→ Your instructions
Leaving out every picture, copy the lines of the data exactly, from the first through the line containing "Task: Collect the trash".

→ Provided data
== Segment start ==
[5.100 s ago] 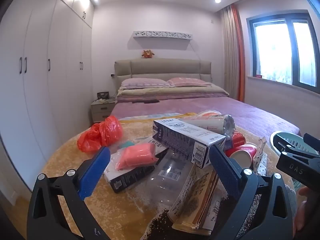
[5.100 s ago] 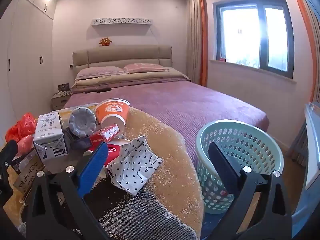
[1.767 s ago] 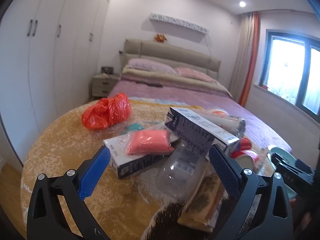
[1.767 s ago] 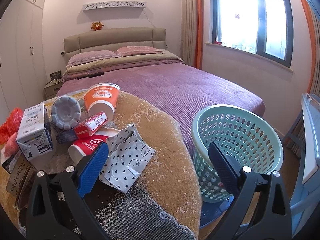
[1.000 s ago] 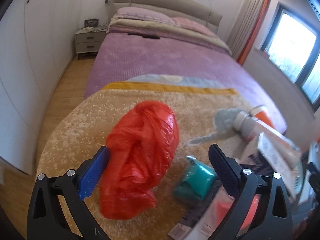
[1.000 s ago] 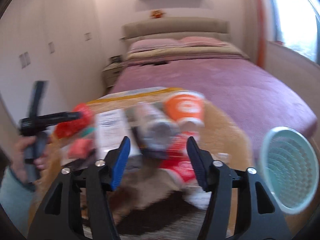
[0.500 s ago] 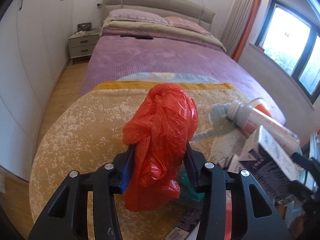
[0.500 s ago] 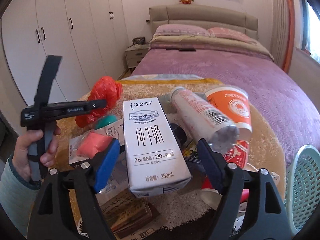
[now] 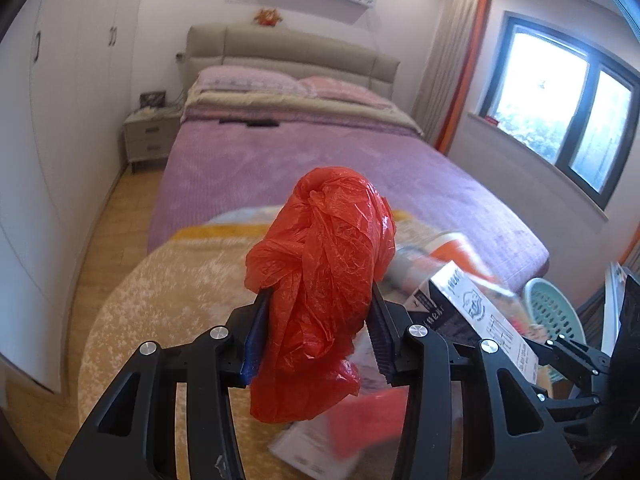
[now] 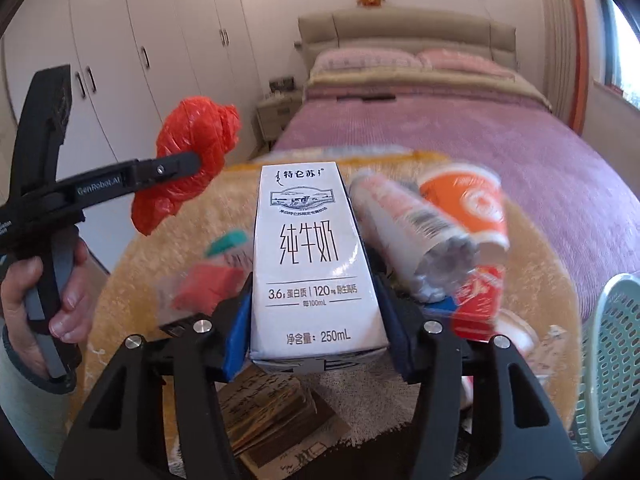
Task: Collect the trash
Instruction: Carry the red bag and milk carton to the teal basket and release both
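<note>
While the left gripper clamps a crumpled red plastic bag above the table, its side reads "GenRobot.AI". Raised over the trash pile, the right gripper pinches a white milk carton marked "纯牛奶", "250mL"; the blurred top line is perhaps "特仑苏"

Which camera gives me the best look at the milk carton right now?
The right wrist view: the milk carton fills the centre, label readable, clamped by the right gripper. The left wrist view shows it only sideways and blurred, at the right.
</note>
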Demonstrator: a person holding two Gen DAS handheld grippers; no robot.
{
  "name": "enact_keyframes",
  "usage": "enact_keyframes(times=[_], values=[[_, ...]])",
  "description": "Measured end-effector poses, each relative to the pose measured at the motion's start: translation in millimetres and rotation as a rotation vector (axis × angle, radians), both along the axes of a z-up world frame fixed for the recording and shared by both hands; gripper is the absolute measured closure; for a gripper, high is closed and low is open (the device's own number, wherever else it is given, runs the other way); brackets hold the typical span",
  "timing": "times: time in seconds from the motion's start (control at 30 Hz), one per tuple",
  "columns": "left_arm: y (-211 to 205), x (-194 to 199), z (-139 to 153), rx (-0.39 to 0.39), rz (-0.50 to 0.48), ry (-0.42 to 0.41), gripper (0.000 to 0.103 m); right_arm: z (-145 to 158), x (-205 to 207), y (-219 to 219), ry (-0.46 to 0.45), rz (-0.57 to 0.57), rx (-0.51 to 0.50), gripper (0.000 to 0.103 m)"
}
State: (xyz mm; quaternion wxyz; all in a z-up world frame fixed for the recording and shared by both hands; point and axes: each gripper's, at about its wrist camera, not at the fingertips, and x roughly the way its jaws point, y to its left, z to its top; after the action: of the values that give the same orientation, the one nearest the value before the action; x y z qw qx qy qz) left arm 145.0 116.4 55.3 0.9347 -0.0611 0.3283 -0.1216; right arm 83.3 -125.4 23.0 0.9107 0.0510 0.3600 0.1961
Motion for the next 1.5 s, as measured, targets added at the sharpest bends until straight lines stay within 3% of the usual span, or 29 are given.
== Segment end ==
→ Response
[5.100 s ago] 
[5.100 s ago] 
[1.767 s ago] 
[1.767 s ago] 
[1.000 s ago] 
[1.000 s ago] 
[0.500 s ago] 
[0.500 s ago] 
[now] 
[now] 
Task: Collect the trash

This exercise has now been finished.